Japan is a conservation-driven nation (for good reason -- no FF) http://energytrends.pnl.gov/japan/ja004.htm
Poland has a plan http://www.kape.gov.pl/EN/About/
Sweeden -- cevre.cu.edu.tr/annex14/sweeden.PDF
Germans -- cevre.cu.edu.tr/annex14/sweeden.PDF and they lead the world in solar cell production
French, even with all their nuke power have a plan --http://www.pinr.com/report.php?ac=view_report&report_id=353
The Dutch have wind power and the Finns are going at the problem full blast. Norway is confronting the drastic decline of domestic production.
Are we Americans a strange lot? Would things be different if John McCain had beaten Bush in the 2000 primaries? Are we the only major industrial power not doing something about the combined oil/GW/national security/current-account deficit problem?
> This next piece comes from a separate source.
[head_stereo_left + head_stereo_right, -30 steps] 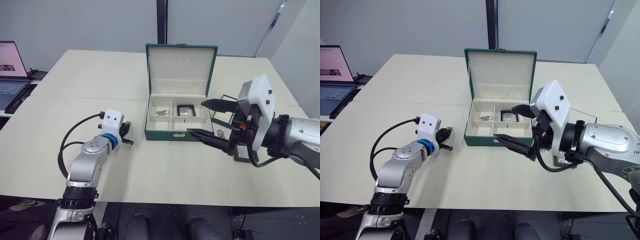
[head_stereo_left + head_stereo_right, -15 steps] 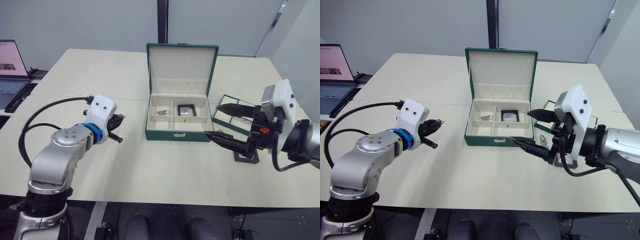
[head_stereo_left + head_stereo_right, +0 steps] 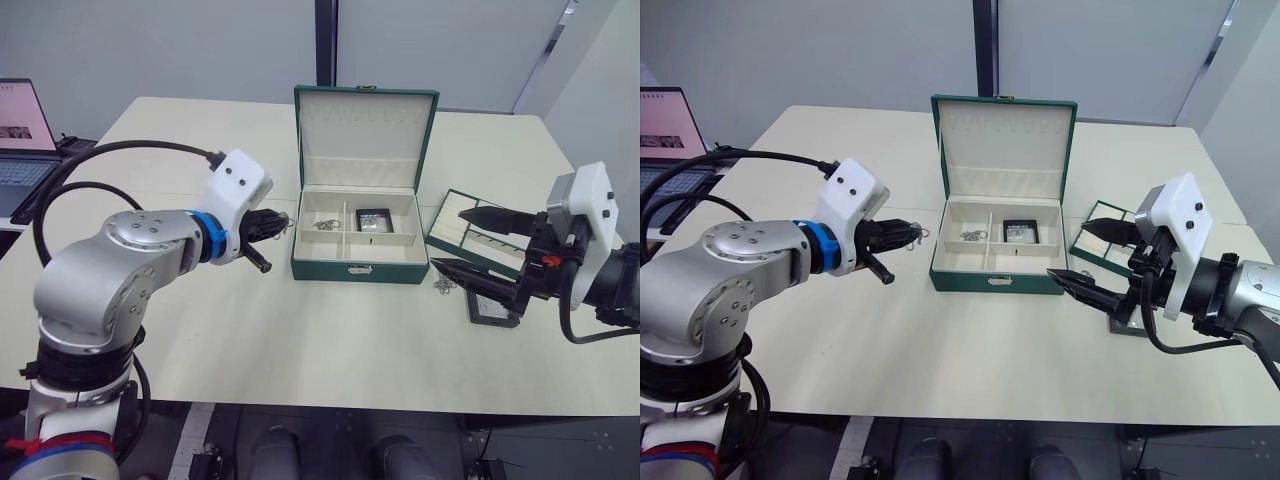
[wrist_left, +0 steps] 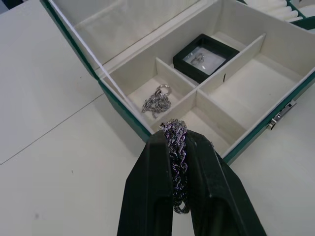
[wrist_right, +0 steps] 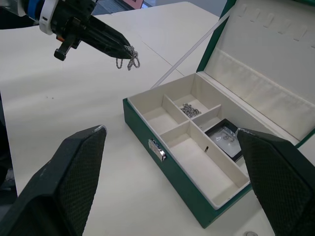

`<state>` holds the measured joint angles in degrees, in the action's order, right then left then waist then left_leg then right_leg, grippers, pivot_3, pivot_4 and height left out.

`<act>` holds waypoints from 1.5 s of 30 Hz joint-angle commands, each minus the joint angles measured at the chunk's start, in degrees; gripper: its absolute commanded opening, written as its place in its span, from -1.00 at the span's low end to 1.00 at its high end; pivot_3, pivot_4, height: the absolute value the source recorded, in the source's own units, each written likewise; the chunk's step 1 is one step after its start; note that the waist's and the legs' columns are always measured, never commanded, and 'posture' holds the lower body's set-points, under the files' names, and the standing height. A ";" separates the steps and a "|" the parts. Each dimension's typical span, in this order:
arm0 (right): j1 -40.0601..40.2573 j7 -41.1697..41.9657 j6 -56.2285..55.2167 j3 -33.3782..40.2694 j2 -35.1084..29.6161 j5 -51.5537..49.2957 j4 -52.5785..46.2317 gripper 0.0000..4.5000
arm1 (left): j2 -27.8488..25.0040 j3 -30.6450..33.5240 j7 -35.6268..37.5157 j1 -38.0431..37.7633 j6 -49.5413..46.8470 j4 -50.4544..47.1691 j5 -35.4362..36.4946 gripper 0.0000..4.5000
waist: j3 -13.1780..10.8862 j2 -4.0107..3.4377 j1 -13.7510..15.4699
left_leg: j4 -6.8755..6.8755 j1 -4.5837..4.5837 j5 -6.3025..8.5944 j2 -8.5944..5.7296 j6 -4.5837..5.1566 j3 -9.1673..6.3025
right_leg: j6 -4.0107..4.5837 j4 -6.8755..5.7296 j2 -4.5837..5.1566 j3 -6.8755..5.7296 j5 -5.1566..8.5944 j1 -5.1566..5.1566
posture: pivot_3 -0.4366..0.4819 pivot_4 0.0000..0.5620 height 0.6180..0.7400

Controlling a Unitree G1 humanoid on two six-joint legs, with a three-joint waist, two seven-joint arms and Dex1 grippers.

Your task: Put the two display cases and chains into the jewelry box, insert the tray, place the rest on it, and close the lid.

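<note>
The jewelry box (image 3: 355, 268) stands open mid-table, its lid (image 3: 365, 125) upright behind it. Inside, one display case (image 3: 372, 219) lies in the back right compartment and a chain (image 3: 322, 224) in the back left one. My left gripper (image 3: 280, 222) hovers just left of the box, shut on another chain (image 4: 176, 147) that dangles from its tips. My right gripper (image 3: 447, 238) is wide open and empty to the right of the box. Below it on the table lie the second display case (image 3: 492, 308) and a loose chain (image 3: 441, 285). The tray (image 3: 478, 232) sits partly behind that gripper.
A laptop (image 3: 20, 130) sits at the far left, off the table's edge. Bare tabletop stretches in front of the box and to its left.
My left gripper has risen and swung right, up to the box's left side. My right gripper has pulled back to the right, away from the box front toward the tray.
</note>
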<state>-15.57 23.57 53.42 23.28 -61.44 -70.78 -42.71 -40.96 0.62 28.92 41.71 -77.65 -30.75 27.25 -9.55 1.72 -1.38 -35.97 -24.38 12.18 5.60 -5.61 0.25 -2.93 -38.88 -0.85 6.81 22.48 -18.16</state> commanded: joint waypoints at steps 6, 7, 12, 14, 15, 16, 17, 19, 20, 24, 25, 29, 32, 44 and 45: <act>2.68 -0.66 -1.68 3.24 -0.16 1.45 -1.35 1.00 | 3.27 -7.30 -1.28 1.12 8.71 5.68 -3.90 -0.96 | -0.01 0.01 0.00 | 0.00 0.00 -0.01 0.00 -0.02 0.03 | 0.00 0.00 0.00 0.03 0.00 -0.01 | -0.05 -0.47 1.00; 3.02 -0.74 -1.75 3.36 -0.09 1.58 -1.42 1.00 | 3.40 -7.89 -0.98 0.97 9.78 6.32 -4.19 -0.96 | -0.01 0.01 0.00 | 0.00 0.00 -0.01 0.00 -0.02 0.02 | 0.00 0.00 0.00 0.03 0.00 -0.02 | -0.05 -0.47 1.00; 5.12 -1.21 -1.62 5.12 0.14 1.05 -2.18 1.00 | 4.76 -10.42 -0.42 1.23 14.71 10.51 -6.16 -0.96 | -0.01 0.01 0.14 | -0.01 0.00 -0.02 0.00 -0.03 0.03 | 0.00 -0.01 0.00 0.02 0.00 0.00 | -0.05 -0.47 1.00; 5.77 -1.31 -1.61 5.61 0.14 0.86 -2.40 1.00 | 5.07 -11.35 0.05 1.37 16.57 12.06 -7.16 -0.96 | -0.01 0.01 0.15 | -0.01 0.00 -0.02 0.00 -0.03 0.03 | 0.00 -0.01 0.00 0.02 0.00 0.00 | -0.05 -0.47 1.00; 6.20 -1.30 -1.58 6.01 0.10 0.74 -2.51 1.00 | 5.43 -11.63 0.17 1.42 17.30 12.87 -7.53 -0.96 | -0.01 0.00 0.15 | -0.01 0.00 -0.02 0.00 -0.03 0.03 | 0.00 -0.01 0.00 0.03 0.00 0.00 | -0.05 -0.47 1.00; 6.53 -1.30 -1.55 6.33 0.06 0.63 -2.58 1.00 | 5.68 -11.98 0.33 1.49 18.10 13.69 -7.94 -0.96 | -0.01 0.01 0.15 | -0.01 0.00 -0.02 0.00 -0.03 0.04 | 0.00 -0.01 0.00 0.03 0.00 0.00 | -0.05 -0.47 1.00; 6.80 -1.36 -1.51 6.63 0.02 0.46 -2.67 1.00 | 5.94 -12.31 0.52 1.54 18.89 14.53 -8.33 -0.96 | -0.01 0.00 0.17 | -0.01 0.00 -0.02 0.00 -0.03 0.03 | 0.00 -0.01 0.00 0.02 0.00 0.00 | -0.05 -0.47 1.00; 7.30 -1.59 -1.43 7.18 -0.01 0.00 -2.91 1.00 | 6.38 -12.96 1.02 1.59 20.33 15.98 -9.25 -0.96 | -0.01 0.00 0.20 | -0.02 0.00 -0.02 -0.01 -0.03 0.03 | 0.00 -0.01 0.00 0.02 0.00 0.01 | -0.05 -0.47 1.00; 7.63 -1.67 -1.44 7.48 -0.02 -0.21 -3.09 1.00 | 6.62 -13.17 1.22 1.57 20.83 16.46 -9.61 -0.96 | -0.01 0.01 0.20 | -0.02 0.00 -0.02 -0.01 -0.03 0.04 | 0.00 -0.01 0.00 0.02 0.00 0.01 | -0.05 -0.47 1.00; 8.19 -2.21 -1.56 7.86 -0.31 -0.80 -3.33 1.00 | 7.38 -13.78 2.02 1.37 22.27 17.68 -10.56 -0.96 | -0.01 0.01 0.21 | -0.03 -0.01 -0.02 -0.01 -0.03 0.04 | 0.00 -0.02 0.00 0.02 0.00 0.01 | -0.05 -0.47 1.00; 8.18 -2.31 -1.59 7.86 -0.38 -0.91 -3.35 1.00 | 7.56 -13.92 2.20 1.23 22.68 17.99 -10.89 -0.96 | -0.01 0.01 0.21 | -0.03 -0.01 -0.02 -0.01 -0.03 0.04 | 0.00 -0.02 0.00 0.03 0.00 0.01 | -0.05 -0.47 1.00; 7.42 -2.82 -1.70 7.40 -0.73 -1.28 -3.26 1.00 | 8.54 -14.56 2.68 0.79 24.61 19.77 -12.13 -0.96 | 0.00 0.00 0.22 | -0.03 -0.01 -0.02 -0.01 -0.03 0.03 | 0.00 -0.03 -0.01 0.01 0.00 0.01 | -0.05 -0.47 1.00; 7.21 -2.85 -1.72 7.24 -0.87 -1.30 -3.22 1.00 | 9.53 -15.04 2.81 0.66 26.10 21.38 -13.26 -0.96 | 0.00 0.00 0.29 | -0.04 -0.01 -0.02 -0.01 -0.03 0.03 | 0.00 -0.03 0.00 0.01 0.00 0.03 | -0.05 -0.47 1.00; 6.87 -2.84 -1.62 7.11 -1.54 -1.37 -3.12 1.00 | 10.83 -14.91 4.78 0.18 27.42 23.33 -14.82 -0.96 | 0.00 0.00 0.34 | -0.05 -0.01 -0.03 -0.01 -0.03 0.04 | 0.00 -0.04 0.00 0.01 0.00 0.03 | -0.05 -0.47 1.00; 6.78 -2.78 -1.65 7.00 -1.58 -1.28 -3.02 1.00 | 10.78 -14.63 5.39 0.15 26.88 23.24 -14.28 -0.96 | 0.00 0.00 0.35 | -0.05 -0.01 -0.03 -0.01 -0.03 0.03 | 0.00 -0.04 0.00 0.01 0.00 0.03 | -0.05 -0.47 1.00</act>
<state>-7.89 20.91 52.98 28.67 -62.03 -71.57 -44.90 -30.02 -15.32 33.42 41.56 -50.80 -6.24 12.67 -9.55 1.72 -1.03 -36.02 -24.38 12.16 5.59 -5.64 0.29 -2.92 -38.92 -0.86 6.82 22.48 -18.13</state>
Stuart is betting the plateau will give us time? We may need it if Colorado is turning into a non-productive desert.
The "multi" in "multilateral" scales nicely. I pay less energy bills if everyone in my house conserves. I get lower utility rates if everyone in my region conserves. I get a better economy and national security if everyone in my nation conserves ... and of course I get a better environment if everyone on the planet conserves.
I'm starting now, with individual conservation, but I don't think it's wrong for folks to push for international agreements, etc., that will broaden the multilateral effort.
(BTW, I might spring for a high efficiency washer (after talking about it for a while and hearing my old washer get louder and louder as it ages) ... isn't it neat that something as meaningless as style and conspicuous consumption has created this big selection of front-loaders? They're even coming down in price a bit.)
We're part of larger collectives. If those collectives fail then we do too.
Jevons' Paradox assumes that your cut in demand will be sufficient to lower the price, leading to increased consumption by others. Real electricity prices, however, have been on a steady upwards climb, driven most recently by increases in natural gas prices. Given that there are additional factors that seem likely to cause continued problems on the supply side -- for example, all existing nuke licenses, accounting for 20% of current generation, are scheduled to expire between about 2010 and 2035 -- it seems likely that the trend of increasing retail electricity prices will continue. Unless your cut in demand is sufficient to reverse this trend, Jevons' Paradox shouldn't come into play.